TASK GOAL →
Search the listing below for the line containing "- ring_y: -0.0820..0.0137". From there through the line containing "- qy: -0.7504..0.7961", transcribe every line exactly, both ends included.
++++++++++
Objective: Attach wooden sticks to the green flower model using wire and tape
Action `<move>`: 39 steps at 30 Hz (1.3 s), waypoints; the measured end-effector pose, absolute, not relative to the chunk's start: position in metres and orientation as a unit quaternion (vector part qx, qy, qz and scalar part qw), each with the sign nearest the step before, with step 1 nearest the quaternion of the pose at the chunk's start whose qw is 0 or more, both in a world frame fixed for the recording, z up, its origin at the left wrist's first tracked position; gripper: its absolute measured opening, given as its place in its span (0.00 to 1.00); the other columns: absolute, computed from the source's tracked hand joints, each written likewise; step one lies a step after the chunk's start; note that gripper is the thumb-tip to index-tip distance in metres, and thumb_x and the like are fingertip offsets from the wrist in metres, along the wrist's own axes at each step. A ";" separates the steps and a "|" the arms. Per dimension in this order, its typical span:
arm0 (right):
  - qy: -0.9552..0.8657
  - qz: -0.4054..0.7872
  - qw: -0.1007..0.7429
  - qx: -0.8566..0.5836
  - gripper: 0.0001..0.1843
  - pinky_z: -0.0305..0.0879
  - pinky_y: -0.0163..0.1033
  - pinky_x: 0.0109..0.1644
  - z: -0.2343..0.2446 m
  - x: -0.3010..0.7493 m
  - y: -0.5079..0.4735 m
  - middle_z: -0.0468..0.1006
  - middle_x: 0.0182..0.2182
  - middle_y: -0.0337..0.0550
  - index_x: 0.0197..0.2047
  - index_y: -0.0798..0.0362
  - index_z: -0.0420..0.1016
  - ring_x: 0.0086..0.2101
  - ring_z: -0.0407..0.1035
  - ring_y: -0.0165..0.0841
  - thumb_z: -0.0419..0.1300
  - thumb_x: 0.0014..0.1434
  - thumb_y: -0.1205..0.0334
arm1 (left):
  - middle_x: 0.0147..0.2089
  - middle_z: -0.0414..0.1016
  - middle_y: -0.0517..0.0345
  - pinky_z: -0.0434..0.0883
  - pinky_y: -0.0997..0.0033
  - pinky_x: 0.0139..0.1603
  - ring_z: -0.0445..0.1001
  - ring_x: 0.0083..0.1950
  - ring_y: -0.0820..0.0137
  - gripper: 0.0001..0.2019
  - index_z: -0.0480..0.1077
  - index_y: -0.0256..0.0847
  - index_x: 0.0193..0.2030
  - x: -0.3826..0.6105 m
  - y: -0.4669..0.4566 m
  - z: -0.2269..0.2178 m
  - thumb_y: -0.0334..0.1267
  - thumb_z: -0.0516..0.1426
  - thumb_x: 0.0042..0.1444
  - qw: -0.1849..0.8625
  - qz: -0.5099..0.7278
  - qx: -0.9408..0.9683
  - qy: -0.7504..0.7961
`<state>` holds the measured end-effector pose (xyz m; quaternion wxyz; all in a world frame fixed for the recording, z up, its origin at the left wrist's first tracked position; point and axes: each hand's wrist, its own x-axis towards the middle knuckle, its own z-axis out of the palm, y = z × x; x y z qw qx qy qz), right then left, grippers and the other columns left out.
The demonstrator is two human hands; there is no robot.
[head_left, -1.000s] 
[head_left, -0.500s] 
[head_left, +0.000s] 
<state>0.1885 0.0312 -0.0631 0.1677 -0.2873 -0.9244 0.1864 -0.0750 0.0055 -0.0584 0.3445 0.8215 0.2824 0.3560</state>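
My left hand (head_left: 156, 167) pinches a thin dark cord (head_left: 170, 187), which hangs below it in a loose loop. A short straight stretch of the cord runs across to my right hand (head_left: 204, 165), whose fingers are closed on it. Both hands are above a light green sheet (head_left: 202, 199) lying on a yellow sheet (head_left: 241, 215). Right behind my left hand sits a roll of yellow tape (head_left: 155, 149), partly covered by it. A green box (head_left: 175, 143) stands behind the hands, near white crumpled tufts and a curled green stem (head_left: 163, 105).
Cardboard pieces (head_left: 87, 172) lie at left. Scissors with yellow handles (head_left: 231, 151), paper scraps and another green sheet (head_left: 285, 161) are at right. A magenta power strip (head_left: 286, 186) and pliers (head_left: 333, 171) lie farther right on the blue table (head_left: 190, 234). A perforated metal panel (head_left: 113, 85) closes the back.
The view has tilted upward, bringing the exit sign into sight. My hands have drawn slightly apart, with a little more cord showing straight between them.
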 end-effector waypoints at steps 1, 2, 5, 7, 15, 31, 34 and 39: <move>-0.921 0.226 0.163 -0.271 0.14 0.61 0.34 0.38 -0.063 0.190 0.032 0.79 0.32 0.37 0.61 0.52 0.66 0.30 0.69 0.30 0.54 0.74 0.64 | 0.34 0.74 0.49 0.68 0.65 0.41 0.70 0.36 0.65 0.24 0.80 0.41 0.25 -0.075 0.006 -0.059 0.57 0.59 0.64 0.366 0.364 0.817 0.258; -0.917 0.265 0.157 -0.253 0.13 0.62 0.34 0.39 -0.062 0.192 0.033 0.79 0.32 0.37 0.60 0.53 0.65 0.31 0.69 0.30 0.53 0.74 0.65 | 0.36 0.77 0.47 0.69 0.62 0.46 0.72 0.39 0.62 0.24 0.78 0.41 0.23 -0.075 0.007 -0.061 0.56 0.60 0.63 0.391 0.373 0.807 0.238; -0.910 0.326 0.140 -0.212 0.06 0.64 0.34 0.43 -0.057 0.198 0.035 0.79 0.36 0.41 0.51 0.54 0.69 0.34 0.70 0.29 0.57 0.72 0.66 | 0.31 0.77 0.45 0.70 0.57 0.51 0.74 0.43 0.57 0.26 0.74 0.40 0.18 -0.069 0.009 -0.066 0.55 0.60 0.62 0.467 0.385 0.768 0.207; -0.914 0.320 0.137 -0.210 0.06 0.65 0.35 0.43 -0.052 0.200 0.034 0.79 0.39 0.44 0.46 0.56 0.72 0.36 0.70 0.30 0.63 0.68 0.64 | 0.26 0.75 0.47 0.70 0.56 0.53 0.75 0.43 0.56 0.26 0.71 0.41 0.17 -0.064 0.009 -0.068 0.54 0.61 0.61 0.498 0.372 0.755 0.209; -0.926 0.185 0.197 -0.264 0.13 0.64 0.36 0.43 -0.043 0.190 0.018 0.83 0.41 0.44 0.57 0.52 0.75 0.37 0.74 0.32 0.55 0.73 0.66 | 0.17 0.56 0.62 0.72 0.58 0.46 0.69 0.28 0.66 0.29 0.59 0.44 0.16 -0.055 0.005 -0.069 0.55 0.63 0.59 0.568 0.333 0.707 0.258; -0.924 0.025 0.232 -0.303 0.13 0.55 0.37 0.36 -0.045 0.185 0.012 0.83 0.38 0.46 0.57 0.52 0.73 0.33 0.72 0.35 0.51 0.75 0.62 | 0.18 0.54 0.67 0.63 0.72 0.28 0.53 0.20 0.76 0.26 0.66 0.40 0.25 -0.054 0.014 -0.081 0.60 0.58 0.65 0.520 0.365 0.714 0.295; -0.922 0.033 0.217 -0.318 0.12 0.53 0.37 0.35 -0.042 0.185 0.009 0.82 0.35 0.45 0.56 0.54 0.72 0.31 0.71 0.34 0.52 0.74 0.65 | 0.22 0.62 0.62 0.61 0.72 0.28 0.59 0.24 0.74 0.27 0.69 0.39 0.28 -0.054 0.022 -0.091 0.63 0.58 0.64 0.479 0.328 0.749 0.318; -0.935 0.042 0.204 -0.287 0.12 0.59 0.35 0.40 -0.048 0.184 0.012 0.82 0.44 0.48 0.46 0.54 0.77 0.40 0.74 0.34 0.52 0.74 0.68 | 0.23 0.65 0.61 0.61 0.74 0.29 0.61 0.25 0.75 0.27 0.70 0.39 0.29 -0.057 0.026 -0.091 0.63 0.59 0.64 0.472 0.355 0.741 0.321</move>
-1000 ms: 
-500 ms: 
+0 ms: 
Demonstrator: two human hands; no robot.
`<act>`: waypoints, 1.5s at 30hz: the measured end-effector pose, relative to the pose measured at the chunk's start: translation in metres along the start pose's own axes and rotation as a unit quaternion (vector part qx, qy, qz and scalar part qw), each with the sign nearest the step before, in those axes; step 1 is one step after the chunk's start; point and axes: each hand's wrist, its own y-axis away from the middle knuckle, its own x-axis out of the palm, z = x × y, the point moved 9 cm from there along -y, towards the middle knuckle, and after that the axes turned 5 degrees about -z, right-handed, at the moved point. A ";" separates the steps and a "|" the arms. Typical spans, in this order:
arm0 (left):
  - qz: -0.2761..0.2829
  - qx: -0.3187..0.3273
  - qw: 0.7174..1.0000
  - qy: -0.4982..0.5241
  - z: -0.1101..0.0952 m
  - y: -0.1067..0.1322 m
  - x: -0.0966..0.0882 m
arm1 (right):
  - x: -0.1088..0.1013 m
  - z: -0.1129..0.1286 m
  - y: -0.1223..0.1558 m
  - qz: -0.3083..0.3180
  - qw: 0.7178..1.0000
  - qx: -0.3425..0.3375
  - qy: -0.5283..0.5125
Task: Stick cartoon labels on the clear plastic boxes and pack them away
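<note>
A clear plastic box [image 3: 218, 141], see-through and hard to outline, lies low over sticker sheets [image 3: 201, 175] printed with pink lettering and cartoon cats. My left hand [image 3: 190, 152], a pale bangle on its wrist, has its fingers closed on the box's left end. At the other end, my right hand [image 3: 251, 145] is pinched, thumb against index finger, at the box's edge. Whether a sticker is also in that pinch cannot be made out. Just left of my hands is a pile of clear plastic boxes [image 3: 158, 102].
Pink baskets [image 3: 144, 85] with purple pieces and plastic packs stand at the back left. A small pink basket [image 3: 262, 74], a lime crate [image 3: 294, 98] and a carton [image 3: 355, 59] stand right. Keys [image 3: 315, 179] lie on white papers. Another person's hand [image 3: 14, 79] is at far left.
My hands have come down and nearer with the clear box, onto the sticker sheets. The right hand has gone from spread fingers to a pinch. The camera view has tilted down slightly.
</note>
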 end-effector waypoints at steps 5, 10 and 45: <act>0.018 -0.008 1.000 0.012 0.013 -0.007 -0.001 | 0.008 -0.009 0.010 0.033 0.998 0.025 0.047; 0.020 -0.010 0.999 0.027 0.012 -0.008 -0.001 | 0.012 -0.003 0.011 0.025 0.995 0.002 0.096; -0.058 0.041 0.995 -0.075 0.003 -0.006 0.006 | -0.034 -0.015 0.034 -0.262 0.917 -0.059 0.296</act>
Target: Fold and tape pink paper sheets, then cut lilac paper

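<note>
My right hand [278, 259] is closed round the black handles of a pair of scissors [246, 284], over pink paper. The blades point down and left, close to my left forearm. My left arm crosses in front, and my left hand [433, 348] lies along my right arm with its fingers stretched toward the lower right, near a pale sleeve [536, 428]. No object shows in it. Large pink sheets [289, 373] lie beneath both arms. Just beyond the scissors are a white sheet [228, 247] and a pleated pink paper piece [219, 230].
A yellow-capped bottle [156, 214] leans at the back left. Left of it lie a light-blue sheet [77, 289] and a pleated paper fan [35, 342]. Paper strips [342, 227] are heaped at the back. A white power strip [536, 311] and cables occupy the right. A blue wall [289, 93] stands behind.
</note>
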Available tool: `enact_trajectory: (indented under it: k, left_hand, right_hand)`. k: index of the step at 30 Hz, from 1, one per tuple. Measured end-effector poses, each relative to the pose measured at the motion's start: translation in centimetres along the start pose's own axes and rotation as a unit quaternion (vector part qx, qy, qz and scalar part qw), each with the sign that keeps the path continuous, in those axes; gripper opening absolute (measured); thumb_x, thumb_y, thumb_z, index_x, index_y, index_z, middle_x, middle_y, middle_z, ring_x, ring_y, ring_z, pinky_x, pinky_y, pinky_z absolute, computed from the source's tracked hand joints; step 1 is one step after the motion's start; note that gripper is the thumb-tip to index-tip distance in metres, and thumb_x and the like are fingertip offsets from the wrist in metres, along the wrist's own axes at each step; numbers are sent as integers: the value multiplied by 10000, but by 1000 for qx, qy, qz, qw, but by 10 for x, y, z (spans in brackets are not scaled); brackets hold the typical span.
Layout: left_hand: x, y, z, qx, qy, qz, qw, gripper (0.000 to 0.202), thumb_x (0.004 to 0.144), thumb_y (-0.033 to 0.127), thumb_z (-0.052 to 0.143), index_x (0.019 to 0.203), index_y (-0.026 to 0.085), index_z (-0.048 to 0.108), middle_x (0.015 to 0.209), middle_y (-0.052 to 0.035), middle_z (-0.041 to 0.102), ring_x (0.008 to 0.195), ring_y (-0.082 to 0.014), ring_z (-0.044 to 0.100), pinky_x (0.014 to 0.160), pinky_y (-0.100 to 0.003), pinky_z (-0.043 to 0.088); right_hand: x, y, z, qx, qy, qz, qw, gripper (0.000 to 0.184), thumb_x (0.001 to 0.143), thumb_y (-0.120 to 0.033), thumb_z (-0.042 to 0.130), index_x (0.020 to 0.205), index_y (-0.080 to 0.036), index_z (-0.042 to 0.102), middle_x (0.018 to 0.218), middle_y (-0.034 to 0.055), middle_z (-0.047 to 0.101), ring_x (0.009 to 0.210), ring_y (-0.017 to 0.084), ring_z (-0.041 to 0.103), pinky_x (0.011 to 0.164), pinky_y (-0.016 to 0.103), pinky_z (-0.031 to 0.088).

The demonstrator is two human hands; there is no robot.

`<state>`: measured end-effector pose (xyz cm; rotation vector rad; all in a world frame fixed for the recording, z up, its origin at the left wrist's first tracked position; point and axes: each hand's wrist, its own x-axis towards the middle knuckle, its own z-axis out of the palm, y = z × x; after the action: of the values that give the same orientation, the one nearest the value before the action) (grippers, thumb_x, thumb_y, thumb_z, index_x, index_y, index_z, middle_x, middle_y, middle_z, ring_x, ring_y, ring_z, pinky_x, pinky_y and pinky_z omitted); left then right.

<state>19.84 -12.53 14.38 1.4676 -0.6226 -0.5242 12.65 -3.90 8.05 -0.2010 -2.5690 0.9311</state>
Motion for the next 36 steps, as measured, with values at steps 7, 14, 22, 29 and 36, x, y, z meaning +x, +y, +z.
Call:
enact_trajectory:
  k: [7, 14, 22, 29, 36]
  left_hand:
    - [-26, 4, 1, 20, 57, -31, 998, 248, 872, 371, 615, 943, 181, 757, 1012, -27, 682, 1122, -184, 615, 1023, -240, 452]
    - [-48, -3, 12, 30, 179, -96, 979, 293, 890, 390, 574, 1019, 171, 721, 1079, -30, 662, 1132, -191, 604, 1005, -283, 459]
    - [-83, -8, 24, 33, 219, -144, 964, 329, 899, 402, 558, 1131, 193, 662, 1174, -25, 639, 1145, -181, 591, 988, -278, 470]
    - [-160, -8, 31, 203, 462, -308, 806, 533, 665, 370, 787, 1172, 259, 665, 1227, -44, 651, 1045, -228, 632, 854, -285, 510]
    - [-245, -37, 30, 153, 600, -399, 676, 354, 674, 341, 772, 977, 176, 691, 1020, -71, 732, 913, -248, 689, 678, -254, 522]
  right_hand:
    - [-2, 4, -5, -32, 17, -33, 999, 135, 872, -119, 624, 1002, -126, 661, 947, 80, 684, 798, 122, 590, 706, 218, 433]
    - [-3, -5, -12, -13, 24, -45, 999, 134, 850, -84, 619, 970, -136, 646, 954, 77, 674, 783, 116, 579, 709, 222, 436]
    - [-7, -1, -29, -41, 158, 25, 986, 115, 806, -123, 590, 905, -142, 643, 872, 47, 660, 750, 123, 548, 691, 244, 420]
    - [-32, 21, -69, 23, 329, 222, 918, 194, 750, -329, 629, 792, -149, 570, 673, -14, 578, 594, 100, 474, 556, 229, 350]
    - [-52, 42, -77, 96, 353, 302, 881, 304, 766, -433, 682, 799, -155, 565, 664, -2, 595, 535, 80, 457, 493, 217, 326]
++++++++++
EXERCISE RESPONSE →
  - ring_y: -0.0820..0.0137
  - gripper: 0.0001..0.2019
  - index_z: -0.0480..0.1077
  - index_y: -0.0256..0.0847
  - index_x: 0.0193..0.2030
  - x: -0.3826..0.6105 m
  - y: -0.4669..0.4566 m
  - z: -0.2269..0.2178 m
  - thumb_y: -0.0334..0.1267
  - thumb_z: -0.0516..0.1426
  - thumb_x: 0.0042..0.1444
  - qw: -0.1849..0.8625
  - qz: -0.5099..0.7278
  - qx: -0.9408..0.9683
  - qy: -0.7504..0.7961

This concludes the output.